TASK STATEMENT — In your reply, repeat the full listing exactly and leave each picture out.

....

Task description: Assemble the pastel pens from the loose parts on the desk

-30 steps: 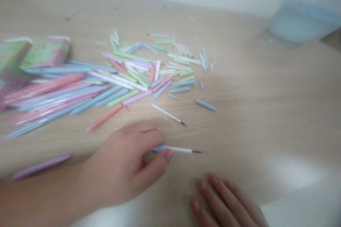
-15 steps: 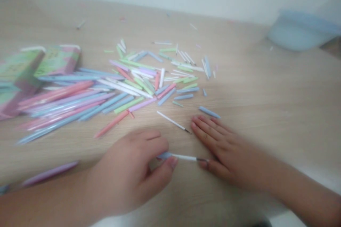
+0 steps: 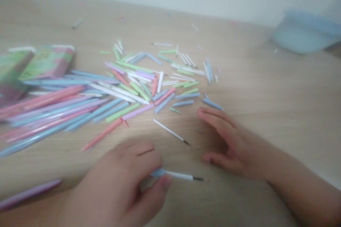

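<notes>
Pinched between the thumb and fingers of my left hand [image 3: 128, 181] is a light blue pen piece [image 3: 159, 172]. A white pen refill [image 3: 179, 176] with a dark tip sticks out of it, pointing right. My right hand [image 3: 234, 145] is held over the table with thumb and fingers apart, holding nothing. Between and beyond my hands lies another white refill [image 3: 169, 129] on the wood. A short blue piece [image 3: 213, 104] rests just beyond my right fingertips. My left palm hides the rest of the blue piece, if it extends there.
Coloured pen parts and refills [image 3: 141, 72] are scattered across the middle of the table [image 3: 266, 95]. Longer pens [image 3: 53, 99] are heaped at left beside green-and-pink boxes [image 3: 48, 62]. A purple pen [image 3: 32, 194] lies by my left forearm. At far right sits a light blue object [image 3: 301, 33].
My right hand has come away from the refill's tip, its thumb and fingers spreading apart. My left hand, still gripping the blue piece, appears slightly lower and further left; the view has shifted too.
</notes>
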`<state>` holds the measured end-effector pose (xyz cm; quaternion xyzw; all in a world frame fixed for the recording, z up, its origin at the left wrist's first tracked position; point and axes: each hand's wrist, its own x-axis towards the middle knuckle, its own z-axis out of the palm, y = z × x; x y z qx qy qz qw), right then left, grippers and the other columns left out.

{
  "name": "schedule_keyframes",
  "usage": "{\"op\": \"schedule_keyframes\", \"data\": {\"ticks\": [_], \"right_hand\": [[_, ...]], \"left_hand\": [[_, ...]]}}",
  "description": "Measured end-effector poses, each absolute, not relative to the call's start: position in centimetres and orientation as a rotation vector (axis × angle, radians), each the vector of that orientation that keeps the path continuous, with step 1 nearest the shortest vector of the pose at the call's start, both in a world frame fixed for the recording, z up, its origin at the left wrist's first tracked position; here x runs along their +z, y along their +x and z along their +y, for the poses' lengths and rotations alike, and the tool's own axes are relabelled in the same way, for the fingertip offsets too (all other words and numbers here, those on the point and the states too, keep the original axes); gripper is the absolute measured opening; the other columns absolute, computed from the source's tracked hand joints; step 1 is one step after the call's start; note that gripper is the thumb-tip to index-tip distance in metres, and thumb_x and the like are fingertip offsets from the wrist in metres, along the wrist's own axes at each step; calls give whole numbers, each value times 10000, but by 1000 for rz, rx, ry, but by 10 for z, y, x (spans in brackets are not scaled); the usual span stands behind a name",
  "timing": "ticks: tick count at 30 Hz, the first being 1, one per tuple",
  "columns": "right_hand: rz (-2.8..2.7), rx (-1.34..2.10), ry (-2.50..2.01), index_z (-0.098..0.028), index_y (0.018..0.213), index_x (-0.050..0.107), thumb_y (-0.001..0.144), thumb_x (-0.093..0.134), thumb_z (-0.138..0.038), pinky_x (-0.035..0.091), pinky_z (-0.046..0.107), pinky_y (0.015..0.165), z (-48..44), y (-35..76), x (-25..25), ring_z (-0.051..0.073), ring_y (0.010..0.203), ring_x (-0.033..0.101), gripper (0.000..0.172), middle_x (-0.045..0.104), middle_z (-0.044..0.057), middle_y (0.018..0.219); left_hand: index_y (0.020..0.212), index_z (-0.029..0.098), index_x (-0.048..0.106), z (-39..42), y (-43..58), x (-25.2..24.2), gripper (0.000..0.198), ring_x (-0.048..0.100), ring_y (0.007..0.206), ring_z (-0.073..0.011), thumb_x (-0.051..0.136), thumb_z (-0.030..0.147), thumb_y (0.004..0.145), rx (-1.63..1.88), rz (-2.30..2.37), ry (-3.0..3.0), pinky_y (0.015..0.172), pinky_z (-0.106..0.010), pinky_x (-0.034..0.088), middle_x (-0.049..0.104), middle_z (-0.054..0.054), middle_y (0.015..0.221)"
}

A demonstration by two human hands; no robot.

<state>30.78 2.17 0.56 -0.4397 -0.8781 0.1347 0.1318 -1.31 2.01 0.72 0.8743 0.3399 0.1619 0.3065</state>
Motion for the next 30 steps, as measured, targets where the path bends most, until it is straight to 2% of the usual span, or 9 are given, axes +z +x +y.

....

WRITTEN RESPONSE —
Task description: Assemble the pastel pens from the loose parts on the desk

-30 steps: 
-15 steps: 
+0 steps: 

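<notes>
Pinched between the thumb and fingers of my left hand [image 3: 128, 181] is a light blue pen piece [image 3: 159, 172]. A white pen refill [image 3: 179, 176] with a dark tip sticks out of it, pointing right. My right hand [image 3: 234, 145] is held over the table with thumb and fingers apart, holding nothing. Between and beyond my hands lies another white refill [image 3: 169, 129] on the wood. A short blue piece [image 3: 213, 104] rests just beyond my right fingertips. My left palm hides the rest of the blue piece, if it extends there.
Coloured pen parts and refills [image 3: 141, 72] are scattered across the middle of the table [image 3: 266, 95]. Longer pens [image 3: 53, 99] are heaped at left beside green-and-pink boxes [image 3: 48, 62]. A purple pen [image 3: 32, 194] lies by my left forearm. At far right sits a light blue object [image 3: 301, 33].
My right hand has come away from the refill's tip, its thumb and fingers spreading apart. My left hand, still gripping the blue piece, appears slightly lower and further left; the view has shifted too.
</notes>
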`<state>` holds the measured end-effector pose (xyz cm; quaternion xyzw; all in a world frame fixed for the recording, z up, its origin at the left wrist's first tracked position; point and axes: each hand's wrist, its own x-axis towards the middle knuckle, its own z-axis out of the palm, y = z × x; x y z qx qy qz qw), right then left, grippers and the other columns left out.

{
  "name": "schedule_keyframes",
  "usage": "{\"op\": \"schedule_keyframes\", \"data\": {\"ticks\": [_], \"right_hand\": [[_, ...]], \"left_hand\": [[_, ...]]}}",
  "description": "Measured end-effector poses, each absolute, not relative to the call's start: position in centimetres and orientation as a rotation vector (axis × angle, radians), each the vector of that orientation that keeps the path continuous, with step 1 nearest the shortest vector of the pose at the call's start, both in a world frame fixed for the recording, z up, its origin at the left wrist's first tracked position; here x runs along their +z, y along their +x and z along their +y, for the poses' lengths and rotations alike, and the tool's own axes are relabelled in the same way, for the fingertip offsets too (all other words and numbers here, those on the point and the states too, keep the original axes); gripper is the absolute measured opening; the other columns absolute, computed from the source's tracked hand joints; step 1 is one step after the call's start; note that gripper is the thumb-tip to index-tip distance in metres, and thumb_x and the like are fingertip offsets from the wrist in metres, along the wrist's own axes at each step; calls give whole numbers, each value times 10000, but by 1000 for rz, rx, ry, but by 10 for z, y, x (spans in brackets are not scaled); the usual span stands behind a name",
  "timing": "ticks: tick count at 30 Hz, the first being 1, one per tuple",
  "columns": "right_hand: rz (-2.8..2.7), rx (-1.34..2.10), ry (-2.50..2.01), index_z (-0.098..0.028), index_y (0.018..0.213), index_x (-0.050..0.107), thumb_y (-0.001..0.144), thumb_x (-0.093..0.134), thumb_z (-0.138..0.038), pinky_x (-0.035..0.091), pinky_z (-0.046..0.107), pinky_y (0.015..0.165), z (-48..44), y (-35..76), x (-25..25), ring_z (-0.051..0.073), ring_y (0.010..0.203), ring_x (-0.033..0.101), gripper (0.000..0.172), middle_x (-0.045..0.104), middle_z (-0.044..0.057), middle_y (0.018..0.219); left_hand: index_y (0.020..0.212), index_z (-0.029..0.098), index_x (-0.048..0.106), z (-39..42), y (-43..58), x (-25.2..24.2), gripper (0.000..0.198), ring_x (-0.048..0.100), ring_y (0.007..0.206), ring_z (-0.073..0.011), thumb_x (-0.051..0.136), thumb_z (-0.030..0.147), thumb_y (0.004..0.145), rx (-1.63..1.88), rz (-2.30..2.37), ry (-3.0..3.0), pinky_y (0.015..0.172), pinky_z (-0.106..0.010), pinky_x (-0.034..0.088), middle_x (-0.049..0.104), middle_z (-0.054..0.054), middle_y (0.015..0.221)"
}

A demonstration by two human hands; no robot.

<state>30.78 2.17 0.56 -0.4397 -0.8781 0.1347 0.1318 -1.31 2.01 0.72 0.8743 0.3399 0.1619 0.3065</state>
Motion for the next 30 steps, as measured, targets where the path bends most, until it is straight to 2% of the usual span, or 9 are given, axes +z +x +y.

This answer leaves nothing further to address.